Current Somali law on sexual violence is based on the colonial-era penal code that dates back to the 1930s. Under this legislation, rape is not considered a crime against an individual like murder or assault. Instead it falls into a lesser category of “crime against morality” along with homosexuality and bestiality. There are no clear guidelines for prosecution, and no legal repercussions if the police elect not to investigate a reported sexual assault. Gang rape, child marriage, and sexual harassment are not acknowledged in the law.
“At present, if a woman who has experienced sexual violence wants to obtain justice through the legal system, she faces an extremely complicated and humiliating process, at the end of which a conviction is very unlikely,” said Antonia Mulvey, who founded Legal Action Worldwide, a law firm specializing in human rights that is providing technical support for the drafting of the Somali bill.
In the past, women who came forward to report sexual violence have been accused of prostitution and even raped again in prison, according to testimonies collected by the Elman Peace and Human Rights Center, a Mogadishu-based nonprofit that assists victims of gender-based violence.
“Women are second-class citizens in Somalia. Sorry to say that,” said Abdifatah Hasssan Ali, the founder of Witness Somalia, a local NGO that monitors human rights abuses in the country.
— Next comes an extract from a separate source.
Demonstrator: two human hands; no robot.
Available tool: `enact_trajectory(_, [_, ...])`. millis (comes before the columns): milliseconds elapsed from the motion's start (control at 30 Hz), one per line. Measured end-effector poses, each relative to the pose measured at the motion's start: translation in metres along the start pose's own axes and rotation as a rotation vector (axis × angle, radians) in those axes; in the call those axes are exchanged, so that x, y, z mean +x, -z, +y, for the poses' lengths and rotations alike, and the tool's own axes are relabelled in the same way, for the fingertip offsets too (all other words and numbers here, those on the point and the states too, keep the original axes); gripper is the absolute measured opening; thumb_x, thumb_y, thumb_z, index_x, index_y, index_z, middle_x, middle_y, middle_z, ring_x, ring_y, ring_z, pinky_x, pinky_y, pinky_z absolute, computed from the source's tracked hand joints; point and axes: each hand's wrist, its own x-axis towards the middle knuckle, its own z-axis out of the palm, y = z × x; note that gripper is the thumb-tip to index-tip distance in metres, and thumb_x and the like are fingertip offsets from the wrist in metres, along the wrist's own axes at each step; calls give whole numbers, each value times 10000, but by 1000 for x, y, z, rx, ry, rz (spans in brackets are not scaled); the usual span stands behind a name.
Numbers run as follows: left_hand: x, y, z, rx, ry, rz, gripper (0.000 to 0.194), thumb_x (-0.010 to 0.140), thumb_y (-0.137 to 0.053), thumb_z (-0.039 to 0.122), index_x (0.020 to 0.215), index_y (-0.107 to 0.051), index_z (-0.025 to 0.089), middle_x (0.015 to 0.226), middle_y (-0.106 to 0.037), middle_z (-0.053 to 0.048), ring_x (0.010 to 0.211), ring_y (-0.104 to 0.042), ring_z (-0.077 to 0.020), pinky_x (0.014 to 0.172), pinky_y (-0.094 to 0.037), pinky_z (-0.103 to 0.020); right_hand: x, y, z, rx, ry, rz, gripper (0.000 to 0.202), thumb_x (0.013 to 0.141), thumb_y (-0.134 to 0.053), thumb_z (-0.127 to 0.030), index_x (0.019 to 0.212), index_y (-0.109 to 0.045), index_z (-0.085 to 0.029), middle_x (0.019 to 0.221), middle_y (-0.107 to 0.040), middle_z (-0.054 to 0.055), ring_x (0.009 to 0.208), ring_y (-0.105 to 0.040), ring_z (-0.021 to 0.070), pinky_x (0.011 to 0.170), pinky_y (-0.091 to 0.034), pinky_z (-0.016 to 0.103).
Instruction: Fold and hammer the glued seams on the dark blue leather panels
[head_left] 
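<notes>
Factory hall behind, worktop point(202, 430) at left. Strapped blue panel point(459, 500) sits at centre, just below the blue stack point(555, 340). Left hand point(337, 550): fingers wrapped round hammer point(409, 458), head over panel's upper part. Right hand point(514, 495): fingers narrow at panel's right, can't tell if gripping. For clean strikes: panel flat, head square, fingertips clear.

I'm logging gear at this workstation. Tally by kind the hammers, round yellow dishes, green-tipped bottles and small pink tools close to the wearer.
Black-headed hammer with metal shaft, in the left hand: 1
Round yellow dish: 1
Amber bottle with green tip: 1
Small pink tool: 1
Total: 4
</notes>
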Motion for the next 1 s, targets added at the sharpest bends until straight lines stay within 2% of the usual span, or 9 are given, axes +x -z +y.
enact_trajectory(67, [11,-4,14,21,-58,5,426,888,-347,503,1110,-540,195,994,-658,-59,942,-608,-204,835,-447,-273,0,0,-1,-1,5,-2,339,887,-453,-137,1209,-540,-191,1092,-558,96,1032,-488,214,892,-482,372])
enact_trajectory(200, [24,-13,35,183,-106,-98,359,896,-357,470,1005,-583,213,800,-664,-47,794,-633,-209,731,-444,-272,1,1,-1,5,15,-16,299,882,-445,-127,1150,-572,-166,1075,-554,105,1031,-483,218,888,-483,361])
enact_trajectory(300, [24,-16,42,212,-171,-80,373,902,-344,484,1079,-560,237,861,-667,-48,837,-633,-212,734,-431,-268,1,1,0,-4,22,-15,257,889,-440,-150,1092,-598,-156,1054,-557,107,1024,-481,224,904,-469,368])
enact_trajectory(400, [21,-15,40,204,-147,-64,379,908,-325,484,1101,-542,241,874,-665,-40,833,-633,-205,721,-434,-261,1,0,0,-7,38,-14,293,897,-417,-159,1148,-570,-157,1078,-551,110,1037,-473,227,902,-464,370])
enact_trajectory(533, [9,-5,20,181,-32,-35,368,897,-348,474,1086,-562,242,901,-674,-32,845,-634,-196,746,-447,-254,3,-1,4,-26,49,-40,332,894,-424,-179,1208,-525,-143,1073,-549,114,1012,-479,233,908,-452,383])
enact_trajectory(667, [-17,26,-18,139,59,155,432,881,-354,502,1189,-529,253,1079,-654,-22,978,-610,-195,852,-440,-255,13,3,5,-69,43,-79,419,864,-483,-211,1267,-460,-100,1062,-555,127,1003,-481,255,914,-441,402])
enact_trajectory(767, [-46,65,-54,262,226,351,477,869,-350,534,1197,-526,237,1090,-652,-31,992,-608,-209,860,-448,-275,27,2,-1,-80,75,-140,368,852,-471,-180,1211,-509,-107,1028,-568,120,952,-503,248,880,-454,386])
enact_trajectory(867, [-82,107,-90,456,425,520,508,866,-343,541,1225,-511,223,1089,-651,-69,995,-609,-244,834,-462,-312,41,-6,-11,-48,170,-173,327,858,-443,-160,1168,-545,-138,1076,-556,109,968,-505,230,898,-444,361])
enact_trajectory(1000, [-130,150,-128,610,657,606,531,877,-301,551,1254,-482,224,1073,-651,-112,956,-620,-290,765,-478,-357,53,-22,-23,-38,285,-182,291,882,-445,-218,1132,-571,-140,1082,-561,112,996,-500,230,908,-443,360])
Things are even worse in the huge swaths of the country where the national legal system is irrelevant. Outside the capital, the central government’s authority is radically diminished and a complex mixture of customary law — traditional, localized law among clans — and interpretations of Sharia law prevails. In these areas, women are often forced to marry their assailants, or a small fine is paid to their male relatives as recompense. In 2011, the Rome-based International Development Law Organization estimated that 80 to 90 percent of criminal disputes in Somalia were handled through the customary system.
Somalia’s weak central government is the legacy of more than a quarter century of civil war, first among clan warlords and then between the Western-backed government and al-Shabab, a fundamentalist militant group that swore allegiance to al Qaeda in 2012. As recently as 2011, al-Shabab controlled much of the country, including part of Mogadishu. African Union (AU) peacekeepers have since recaptured much of the territory, and security has gradually improved. Still, there are almost daily small-scale attacks in the capital, and AU and Somali troops continue to suffer heavy losses, the result of deadly ambushes and attacks on forward-operating bases.
In the areas that remain under al-Shabab’s control, women and girls live under the constant threat of sexual and gender-based violence. According to Human Rights Watch, the militant group has abducted women and girls, raped them, and forced them to marry fighters or work as slaves. Meanwhile, African Union and Somali forces have been accused of abuses of their own. (The roughly 20,000 AU forces stationed in the country would not be subject to the new law, since they must be tried in their home countries.)
As if to underscore the continued threat posed by al-Shabab, the high-level panel met to endorse the Somali Sexual Offenses Bill in a bulletproof container at Mogadishu International Airport, one of the only places in the capital deemed safe enough to hold such an event. (It costs thousands of dollars to move around the city in armored vehicles with security guards, so important meetings are regularly held at the heavily fortified airport compound.)
Related to the problem of the Somali government’s limited reach is the emergence of federal states — part of the country’s federalization process, set in motion at a reconciliation conference 12 years ago in Nairobi, Kenya — which have tended to resist national legislation. In many cases, states have simply refused to acknowledge laws passed in the capital.
“The biggest challenge with any legislation passed in Somalia right now is that it has very little force outside Mogadishu or possibly even within Mogadishu,” said Matt Bryden, the former head of the U.N. Monitoring Group on Somalia and Eritrea. Opposition from emerging state-level administrations meant that “a number of pieces of legislation have been passed and they have no meaningful impact on the ground. And that’s even before you take into account the weakness of law enforcement and the judicial system,” he said.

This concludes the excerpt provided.